◆ WORK TASK: Return all the data, word for word.

◆ RECORDS FOR THIS EXERCISE:
----------------

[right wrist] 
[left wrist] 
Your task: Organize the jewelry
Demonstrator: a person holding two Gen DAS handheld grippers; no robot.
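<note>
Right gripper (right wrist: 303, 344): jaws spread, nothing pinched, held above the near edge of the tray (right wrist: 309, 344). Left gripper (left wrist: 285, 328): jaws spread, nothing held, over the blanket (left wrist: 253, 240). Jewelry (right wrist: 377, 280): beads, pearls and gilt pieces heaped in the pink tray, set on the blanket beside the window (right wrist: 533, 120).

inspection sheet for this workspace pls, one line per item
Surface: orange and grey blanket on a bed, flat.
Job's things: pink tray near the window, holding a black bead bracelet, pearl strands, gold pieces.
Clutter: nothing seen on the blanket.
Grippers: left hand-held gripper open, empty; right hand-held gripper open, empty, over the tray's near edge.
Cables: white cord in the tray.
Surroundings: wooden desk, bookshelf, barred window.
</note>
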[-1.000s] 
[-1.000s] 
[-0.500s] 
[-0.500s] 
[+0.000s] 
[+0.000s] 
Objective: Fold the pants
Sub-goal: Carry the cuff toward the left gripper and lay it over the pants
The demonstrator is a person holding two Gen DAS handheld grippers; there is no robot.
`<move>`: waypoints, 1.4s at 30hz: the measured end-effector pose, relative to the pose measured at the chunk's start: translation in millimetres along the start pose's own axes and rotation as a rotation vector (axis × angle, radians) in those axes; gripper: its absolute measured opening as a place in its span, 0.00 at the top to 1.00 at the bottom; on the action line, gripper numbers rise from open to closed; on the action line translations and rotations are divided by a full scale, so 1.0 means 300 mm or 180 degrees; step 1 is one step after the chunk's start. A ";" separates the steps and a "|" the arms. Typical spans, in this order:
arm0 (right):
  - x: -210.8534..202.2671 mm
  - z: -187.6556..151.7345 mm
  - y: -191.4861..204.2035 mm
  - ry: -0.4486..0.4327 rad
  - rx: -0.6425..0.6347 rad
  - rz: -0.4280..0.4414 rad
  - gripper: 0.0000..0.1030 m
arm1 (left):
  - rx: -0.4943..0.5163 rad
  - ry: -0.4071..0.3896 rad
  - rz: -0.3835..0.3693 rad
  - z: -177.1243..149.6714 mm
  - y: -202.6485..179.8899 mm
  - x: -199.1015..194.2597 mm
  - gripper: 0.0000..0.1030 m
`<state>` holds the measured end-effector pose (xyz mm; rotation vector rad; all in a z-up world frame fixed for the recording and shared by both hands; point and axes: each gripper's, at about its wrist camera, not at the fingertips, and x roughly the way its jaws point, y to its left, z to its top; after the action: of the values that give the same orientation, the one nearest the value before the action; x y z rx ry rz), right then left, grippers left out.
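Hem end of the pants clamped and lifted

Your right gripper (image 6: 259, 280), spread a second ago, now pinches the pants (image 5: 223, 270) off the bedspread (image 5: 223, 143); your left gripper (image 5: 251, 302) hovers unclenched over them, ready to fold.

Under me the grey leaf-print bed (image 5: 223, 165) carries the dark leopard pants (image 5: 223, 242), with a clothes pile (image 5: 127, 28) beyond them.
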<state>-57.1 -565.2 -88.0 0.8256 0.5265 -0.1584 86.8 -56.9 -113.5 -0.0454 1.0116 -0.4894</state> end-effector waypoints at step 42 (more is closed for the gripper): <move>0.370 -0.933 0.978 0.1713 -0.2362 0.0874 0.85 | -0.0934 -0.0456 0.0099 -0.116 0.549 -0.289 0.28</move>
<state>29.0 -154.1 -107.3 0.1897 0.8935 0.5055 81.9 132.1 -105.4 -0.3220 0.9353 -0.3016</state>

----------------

◆ ANSWER TO THIS EXERCISE:
[right wrist] 
[left wrist] 
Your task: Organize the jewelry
Demonstrator: a person holding two Gen DAS handheld grippers; no robot.
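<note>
Right gripper (right wrist: 303, 344): jaws spread, nothing pinched, held above the near edge of the tray (right wrist: 309, 344). Left gripper (left wrist: 285, 328): jaws spread, nothing held, over the blanket (left wrist: 253, 240). Jewelry (right wrist: 377, 280): beads, pearls and gilt pieces heaped in the pink tray, set on the blanket beside the window (right wrist: 533, 120).

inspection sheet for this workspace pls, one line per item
Surface: orange and grey blanket on a bed, flat.
Job's things: pink tray near the window, holding a black bead bracelet, pearl strands, gold pieces.
Clutter: nothing seen on the blanket.
Grippers: left hand-held gripper open, empty; right hand-held gripper open, empty, over the tray's near edge.
Cables: white cord in the tray.
Surroundings: wooden desk, bookshelf, barred window.
</note>
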[-1.000s] 
[-1.000s] 
[-0.500s] 
[-0.500s] 
[+0.000s] 
[+0.000s] 
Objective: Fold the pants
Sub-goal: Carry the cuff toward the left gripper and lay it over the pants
The demonstrator is a person holding two Gen DAS handheld grippers; there is no robot.
`<move>`: waypoints, 1.4s at 30hz: the measured end-effector pose, relative to the pose measured at the chunk's start: translation in millimetres along the start pose's own axes and rotation as a rotation vector (axis × angle, radians) in those axes; gripper: its absolute measured opening as a place in its span, 0.00 at the top to 1.00 at the bottom; on the action line, gripper numbers rise from open to closed; on the action line translations and rotations are divided by a full scale, so 1.0 means 300 mm or 180 degrees; step 1 is one step after the chunk's start. A ";" separates the steps and a "|" the arms. Typical spans, in this order:
arm0 (right):
  - x: -210.8534..202.2671 mm
  - z: -187.6556..151.7345 mm
  - y: -191.4861..204.2035 mm
  - ry: -0.4486..0.4327 rad
  - rx: -0.6425..0.6347 rad
  - rz: -0.4280..0.4414 rad
  - gripper: 0.0000..0.1030 m
arm1 (left):
  - rx: -0.4943..0.5163 rad
  - ry: -0.4071..0.3896 rad
  - rz: -0.3835..0.3693 rad
  - z: -177.1243..149.6714 mm
  - y: -202.6485..179.8899 mm
  - x: -199.1015..194.2597 mm
  - gripper: 0.0000..0.1030 m
`<state>` holds the measured end-effector pose (xyz mm; rotation vector rad; all in a z-up world frame fixed for the recording and shared by both hands; point and axes: each gripper's, at about its wrist camera, not at the fingertips, and x roughly the way its jaws point, y to its left, z to its top; after the action: of the values that give the same orientation, the one nearest the value before the action; x y z rx ry rz), right then left, grippers left out.
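Hem end of the pants clamped and lifted

Your right gripper (image 6: 259, 280), spread a second ago, now pinches the pants (image 5: 223, 270) off the bedspread (image 5: 223, 143); your left gripper (image 5: 251, 302) hovers unclenched over them, ready to fold.

Under me the grey leaf-print bed (image 5: 223, 165) carries the dark leopard pants (image 5: 223, 242), with a clothes pile (image 5: 127, 28) beyond them.
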<state>-57.1 -565.2 -88.0 0.8256 0.5265 -0.1584 86.8 -56.9 -113.5 -0.0454 1.0116 -0.4894</state> end-effector waypoints at step 42 (more is closed for the gripper): <move>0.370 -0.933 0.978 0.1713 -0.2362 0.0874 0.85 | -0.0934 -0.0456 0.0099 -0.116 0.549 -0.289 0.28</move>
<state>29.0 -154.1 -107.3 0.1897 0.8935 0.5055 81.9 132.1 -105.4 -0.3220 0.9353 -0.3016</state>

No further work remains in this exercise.